Février 2025, autour de la table de négociation, Trump et Poutine tentent à deux le remix d’une scène vécue 80 ans plus tôt, entre le 4 et le 11 février 1945. Au menu, le partage du monde entre vainqueurs. A l’époque la Grande Bretagne est de la partie. Nous sommes en Crimée. La discussion porte sur la défaite programmée des Allemands. L’objectif, organiser le monde et les zones d’influence de chacun.
La France fait alors partie des futurs vaincus, pas des vainqueurs. Ses dirigeants ont accepté en 1939 la défaite, la soumission, l’allégeance. La France est sous domination américaine. À la libération, il est prévu d’implanter une administration américaine, une monnaie commune, le dollar français est fabriqué et diffusé, courtement. À la mémoire courte, l’histoire longue rappelle quelques faits.
Ce que Roosevelt n’a pu accomplir, Trump pourrait-il le réussir ? C’est une hypothèse qu’il serait imprudent d’effacer hâtivement. Trump semble vouloir revenir sur le continent Européen et annexer ses richesses sans se battre, par intimidation. Les terres aujourd’hui indépendantes sont des terres dont il veut s’assurer l’exclusivité de l’exploitation, au chantage. La ruée vers l’or devenue ruée vers d’autres métaux précieux, essentiels au bon fonctionnement de l’industrie de demain, suit les mêmes règles. Il n’y en a pas. La loi du plus fort s’impose.

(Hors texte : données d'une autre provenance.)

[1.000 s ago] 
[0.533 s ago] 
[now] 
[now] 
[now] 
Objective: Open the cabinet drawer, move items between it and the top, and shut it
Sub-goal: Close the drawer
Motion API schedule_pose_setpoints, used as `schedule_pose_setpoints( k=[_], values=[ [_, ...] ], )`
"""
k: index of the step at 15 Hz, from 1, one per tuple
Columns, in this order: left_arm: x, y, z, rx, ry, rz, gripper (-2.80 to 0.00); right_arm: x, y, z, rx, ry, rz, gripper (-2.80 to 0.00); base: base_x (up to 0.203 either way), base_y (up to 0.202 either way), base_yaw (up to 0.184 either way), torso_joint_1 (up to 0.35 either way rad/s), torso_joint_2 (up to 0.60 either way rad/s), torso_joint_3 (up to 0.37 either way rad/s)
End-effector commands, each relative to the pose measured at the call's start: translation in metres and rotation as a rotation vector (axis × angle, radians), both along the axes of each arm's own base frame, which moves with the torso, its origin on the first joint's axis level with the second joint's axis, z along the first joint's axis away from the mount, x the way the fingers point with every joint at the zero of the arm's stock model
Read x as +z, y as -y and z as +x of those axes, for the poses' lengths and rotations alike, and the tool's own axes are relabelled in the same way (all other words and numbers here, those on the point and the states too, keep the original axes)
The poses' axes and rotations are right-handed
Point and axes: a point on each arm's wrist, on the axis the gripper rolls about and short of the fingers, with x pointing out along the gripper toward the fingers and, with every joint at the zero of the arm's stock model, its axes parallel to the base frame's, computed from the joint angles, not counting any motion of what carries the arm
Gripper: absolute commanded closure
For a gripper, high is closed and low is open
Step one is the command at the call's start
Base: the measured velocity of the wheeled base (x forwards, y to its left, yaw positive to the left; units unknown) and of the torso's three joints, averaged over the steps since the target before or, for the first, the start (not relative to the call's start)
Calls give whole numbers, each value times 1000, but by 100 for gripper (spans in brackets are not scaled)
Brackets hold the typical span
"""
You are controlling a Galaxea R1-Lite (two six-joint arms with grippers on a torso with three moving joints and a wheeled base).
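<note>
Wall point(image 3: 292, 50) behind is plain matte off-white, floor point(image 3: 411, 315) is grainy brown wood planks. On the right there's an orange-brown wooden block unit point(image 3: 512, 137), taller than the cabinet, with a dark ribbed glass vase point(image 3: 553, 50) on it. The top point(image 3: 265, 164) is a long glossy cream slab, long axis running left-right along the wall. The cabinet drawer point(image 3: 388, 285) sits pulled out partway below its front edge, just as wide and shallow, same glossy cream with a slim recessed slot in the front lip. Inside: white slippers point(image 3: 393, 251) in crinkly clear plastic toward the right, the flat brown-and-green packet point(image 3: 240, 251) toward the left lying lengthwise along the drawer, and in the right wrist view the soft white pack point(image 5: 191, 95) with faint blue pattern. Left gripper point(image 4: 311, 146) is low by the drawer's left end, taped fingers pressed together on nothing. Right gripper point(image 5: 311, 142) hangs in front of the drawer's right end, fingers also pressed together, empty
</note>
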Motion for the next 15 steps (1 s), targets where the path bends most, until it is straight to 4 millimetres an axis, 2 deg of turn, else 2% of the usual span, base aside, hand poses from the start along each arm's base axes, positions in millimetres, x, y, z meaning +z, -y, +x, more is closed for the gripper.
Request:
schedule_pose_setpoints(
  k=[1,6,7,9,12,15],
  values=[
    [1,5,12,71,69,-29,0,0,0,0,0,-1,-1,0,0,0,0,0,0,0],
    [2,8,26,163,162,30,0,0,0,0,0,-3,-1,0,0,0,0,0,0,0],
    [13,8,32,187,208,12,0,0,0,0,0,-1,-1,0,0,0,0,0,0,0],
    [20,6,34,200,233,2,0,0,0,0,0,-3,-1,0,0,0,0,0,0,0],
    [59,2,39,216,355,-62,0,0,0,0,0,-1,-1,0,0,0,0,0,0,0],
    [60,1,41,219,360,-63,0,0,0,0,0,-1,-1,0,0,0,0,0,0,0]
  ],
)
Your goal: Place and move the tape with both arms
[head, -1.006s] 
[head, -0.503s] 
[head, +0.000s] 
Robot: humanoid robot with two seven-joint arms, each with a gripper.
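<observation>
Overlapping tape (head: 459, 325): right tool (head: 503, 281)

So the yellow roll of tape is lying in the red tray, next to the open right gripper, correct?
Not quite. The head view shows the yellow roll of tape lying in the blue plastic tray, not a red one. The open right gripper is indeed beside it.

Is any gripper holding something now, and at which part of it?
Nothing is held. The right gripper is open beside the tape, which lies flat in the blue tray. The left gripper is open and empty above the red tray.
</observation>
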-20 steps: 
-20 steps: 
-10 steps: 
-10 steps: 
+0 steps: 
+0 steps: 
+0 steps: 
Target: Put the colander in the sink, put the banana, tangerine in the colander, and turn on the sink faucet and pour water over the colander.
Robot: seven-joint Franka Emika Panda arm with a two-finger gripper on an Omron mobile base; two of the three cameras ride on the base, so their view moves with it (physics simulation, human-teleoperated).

Il ne veut pas s’encombrer des populations, qu’il laisse volontiers à Poutine. À la Russie de gérer les problèmes inévitables de contestation et de déplacement des populations locales. Ils savent gérer, ils ont des process établis, bien rodés. En cas de problèmes de multiples choix s’offrent à eux. Histoire encore, l’Holodomore, famine qui décima entre 4 et 6 millions d’Ukrainiens en 1932 fut organisée par Staline, aux fins de soumettre la population récalcitrante.
Une réussite que les Européens pourraient compromettre. La voix de Trump est claire, sans ambiguïté. Les Etats-Unis n’ont rien à promettre. Le chantage est un deal perdant-perdant. Aucune garantie de solidité du pacte qui pourrait être conclu. La contrepartie est absente.
La parole des belligérants n’est en aucune manière un engagement. Ils se sont employés à montrer qu’elle n’a aucune valeur sur la scène nationale et international. Leurs engagements n’engagent que ceux qui les signent avec eux.
Ils ne s’en cachent pas. Lors de récentes conférences de presse ils en ont même fait une signature. « Certaines choses que je dirais seront vraies, d’autres fausses. » avait déclaré Elon Musk. En Ukraine le choix est établi : mourir en combattant, ou mourir sans combattre est la seule alternative proposée. Les Européens, mais aussi les Canadiens ont soudain pris la mesure du danger, et réévalué la portée de leurs alliances. Plus forts ensembles prend alors tout son sens face à l’absurdité de comportements difficilement gérables.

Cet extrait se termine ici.